Limasol’da yer alan Lanitis Harup Değirmeni Kompleksi (Lanitis Carob Mill Complex) tarihi harup değirmenleri ve depolarının dönüştürülmesiyle elde edilen bir komplekstir.  Harup üretim müzesi, restoranlar, kafe, bar, sinema, konferans odası gibi birçok fonksiyonu birarada bulunduran bu binada endüstriyel mirasa saygı gösterilerek hem makineler korunmuş, hem de üretim sürecini gösteren bir sergi salonu kurgulanmıştır. Bu örnekte de diğerlerinde olduğu gibi çağdaş koruma ilkeleri çerçevesinde tarihi yapının orjinal öğelerine minimum müdahale yapılarak mekan içinde mekan yaklaşımıyla kendi kendini taşıyan kitleler eklenerek yeni malzeme ve kurgu ile yapılan eklerin kendi çağını yansıtması sağlanmıştır.
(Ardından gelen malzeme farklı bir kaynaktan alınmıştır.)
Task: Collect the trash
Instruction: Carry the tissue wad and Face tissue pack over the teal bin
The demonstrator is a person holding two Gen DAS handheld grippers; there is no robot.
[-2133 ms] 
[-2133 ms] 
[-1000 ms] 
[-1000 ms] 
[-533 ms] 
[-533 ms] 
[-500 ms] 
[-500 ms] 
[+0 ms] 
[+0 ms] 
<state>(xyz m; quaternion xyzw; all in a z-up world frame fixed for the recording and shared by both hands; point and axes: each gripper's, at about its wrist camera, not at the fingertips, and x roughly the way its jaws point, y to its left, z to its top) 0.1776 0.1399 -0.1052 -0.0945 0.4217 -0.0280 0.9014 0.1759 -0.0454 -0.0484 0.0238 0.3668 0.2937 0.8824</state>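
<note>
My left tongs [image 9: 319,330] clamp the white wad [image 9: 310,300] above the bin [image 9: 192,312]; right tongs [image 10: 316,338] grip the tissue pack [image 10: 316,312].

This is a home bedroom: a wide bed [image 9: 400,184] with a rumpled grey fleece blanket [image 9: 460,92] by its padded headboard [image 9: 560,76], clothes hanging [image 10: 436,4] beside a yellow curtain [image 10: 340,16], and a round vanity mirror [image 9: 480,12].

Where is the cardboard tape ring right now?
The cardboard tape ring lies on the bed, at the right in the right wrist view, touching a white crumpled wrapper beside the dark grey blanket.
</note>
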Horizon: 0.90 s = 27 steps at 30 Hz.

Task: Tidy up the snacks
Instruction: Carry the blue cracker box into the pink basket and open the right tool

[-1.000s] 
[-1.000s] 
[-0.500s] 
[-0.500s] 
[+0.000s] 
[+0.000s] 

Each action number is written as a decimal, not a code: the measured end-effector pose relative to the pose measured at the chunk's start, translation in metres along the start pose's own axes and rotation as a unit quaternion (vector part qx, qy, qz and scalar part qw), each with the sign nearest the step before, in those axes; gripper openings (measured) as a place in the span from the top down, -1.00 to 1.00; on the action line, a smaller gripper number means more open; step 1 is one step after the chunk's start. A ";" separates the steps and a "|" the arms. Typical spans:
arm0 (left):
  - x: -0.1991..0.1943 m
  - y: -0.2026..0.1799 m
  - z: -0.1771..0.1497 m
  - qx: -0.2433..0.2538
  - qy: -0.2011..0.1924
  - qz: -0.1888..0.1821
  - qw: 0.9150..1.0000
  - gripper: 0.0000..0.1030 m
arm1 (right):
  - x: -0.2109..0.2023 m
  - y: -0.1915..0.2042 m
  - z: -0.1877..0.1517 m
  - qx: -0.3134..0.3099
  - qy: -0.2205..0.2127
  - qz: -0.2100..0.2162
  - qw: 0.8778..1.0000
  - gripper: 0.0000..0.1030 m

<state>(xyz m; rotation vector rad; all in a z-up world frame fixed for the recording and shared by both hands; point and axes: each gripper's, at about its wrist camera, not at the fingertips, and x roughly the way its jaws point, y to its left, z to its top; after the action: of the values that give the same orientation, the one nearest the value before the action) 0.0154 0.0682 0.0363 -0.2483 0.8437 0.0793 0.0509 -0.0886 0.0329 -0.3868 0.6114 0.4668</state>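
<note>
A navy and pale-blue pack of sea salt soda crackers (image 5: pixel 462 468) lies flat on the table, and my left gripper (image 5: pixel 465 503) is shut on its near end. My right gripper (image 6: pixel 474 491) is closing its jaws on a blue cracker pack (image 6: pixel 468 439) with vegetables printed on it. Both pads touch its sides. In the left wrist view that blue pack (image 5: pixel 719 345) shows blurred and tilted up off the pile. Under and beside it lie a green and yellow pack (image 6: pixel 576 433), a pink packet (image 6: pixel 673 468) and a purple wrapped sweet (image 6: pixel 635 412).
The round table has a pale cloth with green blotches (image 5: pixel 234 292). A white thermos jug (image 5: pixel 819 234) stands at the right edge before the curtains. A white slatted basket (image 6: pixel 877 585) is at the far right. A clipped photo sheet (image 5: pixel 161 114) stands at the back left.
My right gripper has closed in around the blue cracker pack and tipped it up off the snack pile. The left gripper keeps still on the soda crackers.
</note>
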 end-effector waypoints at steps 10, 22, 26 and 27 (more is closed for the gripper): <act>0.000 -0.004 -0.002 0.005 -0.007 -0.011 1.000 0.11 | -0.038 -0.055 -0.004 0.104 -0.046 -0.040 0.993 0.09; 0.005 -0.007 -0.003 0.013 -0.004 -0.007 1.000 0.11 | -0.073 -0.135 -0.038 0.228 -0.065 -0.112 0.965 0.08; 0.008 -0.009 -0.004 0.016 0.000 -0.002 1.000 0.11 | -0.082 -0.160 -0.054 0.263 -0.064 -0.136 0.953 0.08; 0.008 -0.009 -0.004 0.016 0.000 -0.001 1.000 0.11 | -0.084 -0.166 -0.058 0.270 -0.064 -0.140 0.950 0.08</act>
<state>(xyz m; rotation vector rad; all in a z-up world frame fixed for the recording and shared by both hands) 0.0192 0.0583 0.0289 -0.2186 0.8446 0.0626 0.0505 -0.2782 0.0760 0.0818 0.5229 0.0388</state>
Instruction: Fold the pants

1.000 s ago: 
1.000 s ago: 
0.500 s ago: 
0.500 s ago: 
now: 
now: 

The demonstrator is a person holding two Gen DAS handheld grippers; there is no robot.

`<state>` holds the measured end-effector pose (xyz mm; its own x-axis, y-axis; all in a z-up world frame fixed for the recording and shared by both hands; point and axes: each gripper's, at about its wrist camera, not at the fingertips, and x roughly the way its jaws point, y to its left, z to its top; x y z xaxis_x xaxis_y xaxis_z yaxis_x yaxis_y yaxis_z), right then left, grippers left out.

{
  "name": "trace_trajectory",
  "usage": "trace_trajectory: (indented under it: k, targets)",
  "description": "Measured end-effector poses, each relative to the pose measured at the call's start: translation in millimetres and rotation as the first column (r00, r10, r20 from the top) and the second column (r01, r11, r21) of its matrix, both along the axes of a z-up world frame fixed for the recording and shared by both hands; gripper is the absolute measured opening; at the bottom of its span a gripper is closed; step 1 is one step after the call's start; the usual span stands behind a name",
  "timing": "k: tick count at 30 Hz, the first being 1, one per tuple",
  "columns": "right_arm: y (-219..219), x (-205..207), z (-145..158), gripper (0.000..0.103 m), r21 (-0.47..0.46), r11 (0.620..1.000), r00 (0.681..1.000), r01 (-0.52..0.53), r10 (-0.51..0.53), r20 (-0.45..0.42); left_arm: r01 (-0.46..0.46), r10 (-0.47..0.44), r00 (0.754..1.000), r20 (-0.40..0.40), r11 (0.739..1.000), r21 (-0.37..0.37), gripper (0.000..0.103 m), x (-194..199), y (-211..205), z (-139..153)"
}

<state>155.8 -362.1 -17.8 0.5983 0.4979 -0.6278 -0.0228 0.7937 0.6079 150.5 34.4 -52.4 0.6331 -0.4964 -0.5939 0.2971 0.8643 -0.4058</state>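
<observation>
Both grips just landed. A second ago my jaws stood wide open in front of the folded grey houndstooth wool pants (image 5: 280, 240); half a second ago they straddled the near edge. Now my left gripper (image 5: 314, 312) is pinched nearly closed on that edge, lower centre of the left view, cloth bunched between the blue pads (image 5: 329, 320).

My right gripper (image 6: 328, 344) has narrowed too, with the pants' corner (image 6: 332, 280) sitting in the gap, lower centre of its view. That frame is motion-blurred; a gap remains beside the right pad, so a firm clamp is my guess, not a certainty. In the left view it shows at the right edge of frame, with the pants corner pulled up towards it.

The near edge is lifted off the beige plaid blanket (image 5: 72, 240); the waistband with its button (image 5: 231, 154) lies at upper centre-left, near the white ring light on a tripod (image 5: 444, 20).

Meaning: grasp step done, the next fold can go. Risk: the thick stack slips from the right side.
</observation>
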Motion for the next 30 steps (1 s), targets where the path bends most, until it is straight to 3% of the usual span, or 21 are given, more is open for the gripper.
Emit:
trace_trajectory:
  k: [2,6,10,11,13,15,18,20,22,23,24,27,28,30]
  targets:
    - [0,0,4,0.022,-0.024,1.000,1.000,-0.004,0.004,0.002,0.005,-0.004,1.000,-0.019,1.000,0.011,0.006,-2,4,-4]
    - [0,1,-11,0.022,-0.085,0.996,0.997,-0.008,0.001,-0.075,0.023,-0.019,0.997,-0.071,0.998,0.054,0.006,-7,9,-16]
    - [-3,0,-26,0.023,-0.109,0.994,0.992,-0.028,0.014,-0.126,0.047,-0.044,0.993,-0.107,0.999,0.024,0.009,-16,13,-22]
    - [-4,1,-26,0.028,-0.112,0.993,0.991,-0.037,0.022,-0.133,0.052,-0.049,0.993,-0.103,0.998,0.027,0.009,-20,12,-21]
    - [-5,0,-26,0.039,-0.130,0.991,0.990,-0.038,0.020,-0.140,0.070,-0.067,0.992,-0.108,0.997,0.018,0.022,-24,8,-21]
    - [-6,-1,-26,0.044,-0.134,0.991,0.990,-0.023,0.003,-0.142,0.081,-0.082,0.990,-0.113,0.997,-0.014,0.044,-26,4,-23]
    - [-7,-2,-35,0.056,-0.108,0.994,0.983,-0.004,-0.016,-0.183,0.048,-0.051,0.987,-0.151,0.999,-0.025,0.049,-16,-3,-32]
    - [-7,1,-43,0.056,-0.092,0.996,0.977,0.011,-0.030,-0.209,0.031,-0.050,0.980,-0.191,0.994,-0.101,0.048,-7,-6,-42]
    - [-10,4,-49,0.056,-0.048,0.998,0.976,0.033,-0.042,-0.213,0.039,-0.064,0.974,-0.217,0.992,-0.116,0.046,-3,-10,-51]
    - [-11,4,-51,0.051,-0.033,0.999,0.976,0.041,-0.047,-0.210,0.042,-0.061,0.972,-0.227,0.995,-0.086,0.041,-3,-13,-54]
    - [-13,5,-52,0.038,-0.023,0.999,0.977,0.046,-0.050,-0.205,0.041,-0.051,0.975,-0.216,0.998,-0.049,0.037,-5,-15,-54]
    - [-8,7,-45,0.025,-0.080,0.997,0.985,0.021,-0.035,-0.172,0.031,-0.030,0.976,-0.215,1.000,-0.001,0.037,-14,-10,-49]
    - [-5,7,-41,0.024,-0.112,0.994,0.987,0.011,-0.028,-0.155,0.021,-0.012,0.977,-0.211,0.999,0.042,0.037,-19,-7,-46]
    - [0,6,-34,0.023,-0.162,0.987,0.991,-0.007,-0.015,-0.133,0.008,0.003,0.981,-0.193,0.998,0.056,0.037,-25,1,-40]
Tavanda mekan tanımlamaya yönelik eklenen elemanlar yapının orjinal çatı strüktürünün okunabilmesine olanak tanımaktadır.

 

ÜLKEMİZDEKİ GERÇEKLİK

 

Dünyadan ve adamızdan başarılı yenileme örneklerini artırabiliriz fakat ülkemizde ne yazık ki birinci veya ikinci dereceden birçok tarihi eser atıl durumdadır. Hatta yanlış müdahalelerle geri dönülemez zararlara uğramış durumdadırlar. Kumarcılar Hanı gibi yarım kalan restorasyonlar; mimari ve sosyal tarih anlamında değeri hiçe sayılarak Sanayi Holding Türkteks Fabrikası’nın yıkımına başlanması, yine değeri görmezden gelinerek satılan Zeyko Zeytinyağı Fabrikası’nın kaderine terk edilmesi, tarihi kent dokusunda vitrin yüzeyini artırmak amacıyla tarihi cephede büyük açıklıklar yaparak bina kimliğine zarar veren uygulamalar, kırsal alanlarda, ‘tehlikeli’ ilan edilen yöresel mimari mirasımızın yıkılarak yok edilmesi, Modern Dönem mimari mirasımız olan Efruz Evleri olarak bilinen toplu konutlardaki karakter değişimi veya yine Modern Dönem Mimari mirasımızın çok özgün örneklerinin bulunduğu Kösklüçiftlik’te karaktere saygı göstermeden kat eklenmesi veya apartmanlar yapılması gibi birçok yanlış uygulamaya şahit olmaktayız.  Ülkemizde taş yığını, tehlikeli yıkıntı vb. yanlış algılarla değerlendirilen tarihi–endüstriyel–modern mimari mirasımızın gelecek nesilllere aktarılabilmesi belleğimiz açısından çok önemlidir.

 

EĞİTİMDE NE YAPIYORUZ?

 

Çağdaş koruma kavramı çerçevesinde ‘yeniden işlevlendirme’, ‘dönüştürme’, ‘yenileme’ yaklaşımlarının deneyimlenebilmesi için DAÜ İç Mimarlık Bölümü’nün üçüncü yıl, ikinci dönem projesi mutlaka bir yenileme projesi olarak yaptırılmaktadır. Öğrencilerimiz bu İç Mekan Tasarımı Stüdyosu’nda dünyadan olumlu ve çağdaş örnekleri inceleyerek Kuzey Kıbrıs’tan seçilen mevcut bir tarihi binaya yeni işlev kazandırırken iç mekan tasarımlarını uluslararası koruma standartları yanında engellilere yönelik tasarım yönetmeliklerini de dikkate alarak gerçekleştirmektedirler.

 

 

 

Tabii ki tasarımcıları bilinçlendirilme çabaları, toplumsal ve idari aktörlerin bilinçlenmesine paralel olarak sağlandığında anlamlı olacaktır. Yasaları yapan/denetleyen/projeleri talep eden/ gerçekleştiren/kullanan tüm aktörlerin kültürel mirasımızın değerine saygı gösterdiği bir Kuzey Kıbrıs hayali için biz eğitmenler kendi payımıza düşeni yapmaya söz verebiliriz. Peki ya siz?

 

                                                                                 


Kaynakça:

Baştimur, Sibel, (2011), “Taş Kabuk, Yenileme: Erginoğlu & Çalışlar Mimarlık” FRAME, sayı:14, ss: 122-127.